Alison Gopnik
Alison Gopnik is one of my favorite writers. Her research explores how young children come to know about the world around them. The work is informed by the “theory theory”–the idea that children develop and change intuitive theories of the world in much the way that scientists do! I love that hypothesis. She also studied how young children learn across different knowledge domains, including physical, biological and psychological. In collaboration with computer scientists, she used the Bayes Net formalism to help explain how children are able to learn causal structure from patterns of data, and her team has demonstrated that young children have much more powerful causal learning mechanisms than was previously supposed.
John Medina
John Medina is a developmental molecular biologist who studied the isolation and characterization of genes involved in human brain development and the genetics of psychiatric disorders. He is the director of the Brain Center for Applied Learning Research at Seattle Pacific University and he is a columnist for the Psychiatric Times.
Daniel J. Siegel is someone whose work I have read extensively. He is a Professor of Psychiatry at the UCLA School of Medicine and the founding co-director of the Mindful Awareness Research Center.

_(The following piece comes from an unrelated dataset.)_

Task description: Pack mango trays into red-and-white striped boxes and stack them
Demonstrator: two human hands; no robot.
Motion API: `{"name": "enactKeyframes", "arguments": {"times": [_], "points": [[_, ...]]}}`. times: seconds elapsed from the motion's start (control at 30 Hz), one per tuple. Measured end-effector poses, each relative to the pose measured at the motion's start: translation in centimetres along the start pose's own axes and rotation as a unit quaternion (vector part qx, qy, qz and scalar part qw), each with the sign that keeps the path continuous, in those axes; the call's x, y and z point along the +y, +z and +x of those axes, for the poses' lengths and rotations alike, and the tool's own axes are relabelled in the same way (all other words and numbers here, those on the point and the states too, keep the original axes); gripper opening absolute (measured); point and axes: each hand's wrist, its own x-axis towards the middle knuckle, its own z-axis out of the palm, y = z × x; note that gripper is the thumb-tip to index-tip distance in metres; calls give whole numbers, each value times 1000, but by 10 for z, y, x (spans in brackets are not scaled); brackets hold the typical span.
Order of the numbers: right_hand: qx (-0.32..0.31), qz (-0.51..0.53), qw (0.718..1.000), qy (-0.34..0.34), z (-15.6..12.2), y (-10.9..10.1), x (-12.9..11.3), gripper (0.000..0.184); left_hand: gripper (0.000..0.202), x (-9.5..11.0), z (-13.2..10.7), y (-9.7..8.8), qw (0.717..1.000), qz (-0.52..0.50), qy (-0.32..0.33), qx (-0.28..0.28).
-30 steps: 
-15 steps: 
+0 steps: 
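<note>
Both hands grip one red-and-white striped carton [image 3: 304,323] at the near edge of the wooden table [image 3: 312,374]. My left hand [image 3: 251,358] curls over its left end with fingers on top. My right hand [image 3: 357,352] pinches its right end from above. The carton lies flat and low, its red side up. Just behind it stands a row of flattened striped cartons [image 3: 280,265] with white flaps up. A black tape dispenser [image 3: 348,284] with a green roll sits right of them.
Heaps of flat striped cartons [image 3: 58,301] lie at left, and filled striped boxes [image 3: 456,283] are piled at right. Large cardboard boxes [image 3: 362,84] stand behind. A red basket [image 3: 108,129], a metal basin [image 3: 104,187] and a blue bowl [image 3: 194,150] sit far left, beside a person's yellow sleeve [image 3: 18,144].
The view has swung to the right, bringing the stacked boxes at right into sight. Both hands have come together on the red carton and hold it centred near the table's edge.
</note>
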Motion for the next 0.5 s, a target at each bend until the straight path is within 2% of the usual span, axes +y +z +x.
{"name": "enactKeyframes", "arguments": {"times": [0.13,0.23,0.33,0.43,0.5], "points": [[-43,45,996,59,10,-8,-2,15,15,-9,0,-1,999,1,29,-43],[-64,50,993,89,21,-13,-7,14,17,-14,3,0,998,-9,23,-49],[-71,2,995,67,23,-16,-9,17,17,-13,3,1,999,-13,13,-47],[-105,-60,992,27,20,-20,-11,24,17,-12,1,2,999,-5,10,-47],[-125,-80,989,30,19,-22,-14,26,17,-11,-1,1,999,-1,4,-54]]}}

He developed the field of Interpersonal Neurobiology (still nascent), which is “an interdisciplinary view of life experience that draws on over a dozen branches of science to create a framework for understanding of our subjective and interpersonal lives.”
Tina Payne Bryson
Dana L. Suskind
Dana L. Suskind is a Professor of Surgery and Pediatrics at the University of Chicago Medical Center and founder and co-director of its Center for Early Learning & Public Health. She specializes in early childhood development with an emphasis on brain development for children aged birth to three, particularly those born into poverty.